This article will help anyone looking for information pertaining to a commercial real estate and commercial lending in the State of
The entire state of Connecticut has long been thought of as bedroom community
to New York City, and in lot of ways, that still holds true. The Connecticut economy
is tightly linked with that of NYC, and the same holds true for its real estate
market. The most obvious consequence of this is that, though real estate across
the state is expensive, the commercial and residential real estate closest to
New York is the most expensive. Indeed, prices in this area are second only to
those in California's poshest areas.
Connecticut's real estate, like that in New York City, is almost completely
developed, so investors or buyers in the Connecticut commercial real
estate market will likely be looking at existing development. One way
to break into this expensive market is through foreclosure. During the boom,
businesses and individuals eager to move onto to any Connecticut real estate,
bought or leased more than they could afford. Foreclosures are up in Connecticut
in both the commercial and residential arenas, providing a window of opportunity
into the Connecticut market.
Another way businesses are getting into prime urban real estate is with flex
use. In the last few quarters, demand for flex industrial/office space
has been growing, helping drag the sector out of the doldrums it fell into in
the wake of 9/11. Experts attribute the demand to the changing nature of the
American economy - transitioning from an industrial/manufacturing economy to
a service/knowledge-based economy. Most of the takers of flex space are tech
companies who have no manufacturing or very light manufacturing, packaging software
or manufacturing electronic components on a very small scale.
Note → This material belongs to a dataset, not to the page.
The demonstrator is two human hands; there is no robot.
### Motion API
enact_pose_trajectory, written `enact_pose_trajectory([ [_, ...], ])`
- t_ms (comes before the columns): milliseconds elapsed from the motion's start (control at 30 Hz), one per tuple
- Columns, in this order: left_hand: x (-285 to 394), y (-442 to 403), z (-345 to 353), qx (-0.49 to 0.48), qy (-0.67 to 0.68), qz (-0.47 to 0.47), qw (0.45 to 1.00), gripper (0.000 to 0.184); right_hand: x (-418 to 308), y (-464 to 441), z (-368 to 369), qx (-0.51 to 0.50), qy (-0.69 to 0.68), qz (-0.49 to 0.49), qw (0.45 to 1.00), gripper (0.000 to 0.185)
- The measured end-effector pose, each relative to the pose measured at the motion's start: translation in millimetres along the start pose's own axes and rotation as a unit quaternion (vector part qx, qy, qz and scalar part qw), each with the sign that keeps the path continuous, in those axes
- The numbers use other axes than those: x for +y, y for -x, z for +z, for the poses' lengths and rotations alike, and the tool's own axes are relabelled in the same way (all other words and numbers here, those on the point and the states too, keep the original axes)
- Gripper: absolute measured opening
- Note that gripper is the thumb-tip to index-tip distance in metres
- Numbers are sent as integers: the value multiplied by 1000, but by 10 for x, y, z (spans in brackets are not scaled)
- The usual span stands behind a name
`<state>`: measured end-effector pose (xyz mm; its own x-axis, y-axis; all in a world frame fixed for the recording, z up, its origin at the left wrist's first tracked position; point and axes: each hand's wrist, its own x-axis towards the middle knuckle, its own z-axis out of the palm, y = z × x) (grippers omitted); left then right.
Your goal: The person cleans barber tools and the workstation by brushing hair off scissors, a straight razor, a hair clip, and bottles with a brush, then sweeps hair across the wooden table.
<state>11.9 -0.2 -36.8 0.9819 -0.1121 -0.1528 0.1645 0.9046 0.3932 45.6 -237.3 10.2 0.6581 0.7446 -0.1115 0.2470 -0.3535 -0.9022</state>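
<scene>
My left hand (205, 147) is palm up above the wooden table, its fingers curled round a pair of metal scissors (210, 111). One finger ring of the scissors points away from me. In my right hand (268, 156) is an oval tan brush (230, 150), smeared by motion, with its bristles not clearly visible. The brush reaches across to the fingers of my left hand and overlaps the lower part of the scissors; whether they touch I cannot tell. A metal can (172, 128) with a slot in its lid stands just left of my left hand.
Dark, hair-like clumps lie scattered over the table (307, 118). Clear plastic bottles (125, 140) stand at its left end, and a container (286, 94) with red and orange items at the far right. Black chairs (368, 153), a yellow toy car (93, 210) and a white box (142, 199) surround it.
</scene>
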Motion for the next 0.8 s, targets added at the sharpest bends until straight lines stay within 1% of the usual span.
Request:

Perhaps the cheapest way to get into Connecticut's commercial market
is through its Urban Enterprise Zones and Enterprise Corridor Zones. These zones
exist in depressed industrial areas such as Hartford, and are intended to encourage
redevelopment and new residential and commercial development. Developers within
the zones are given tax breaks and other incentives such as utility discounts.
In terms of pure office space, vacancies are low and steady
across the board. If you're looking to enter the market, there's a little bit
of dynamism in the New Haven, which is sort of a secondary market to Boston,
Stamford or Hartford. Lessees and buyers in this market tend to be young businesses
just beyond the start up phase and satellite offices of larger established businesses.
A relatively new and dynamic sector of the Connecticut market is vacation
property - not just second homes but resorts built to accommodate Connecticut's
tribal casinos. Unlike Indian casinos out West, Connecticut's casinos are more
open to outside development. This is partially because the casinos don't sit
on acres and acres and acres of sovereign tribal land. Development surrounding
casinos includes hotels, resorts and theme parks.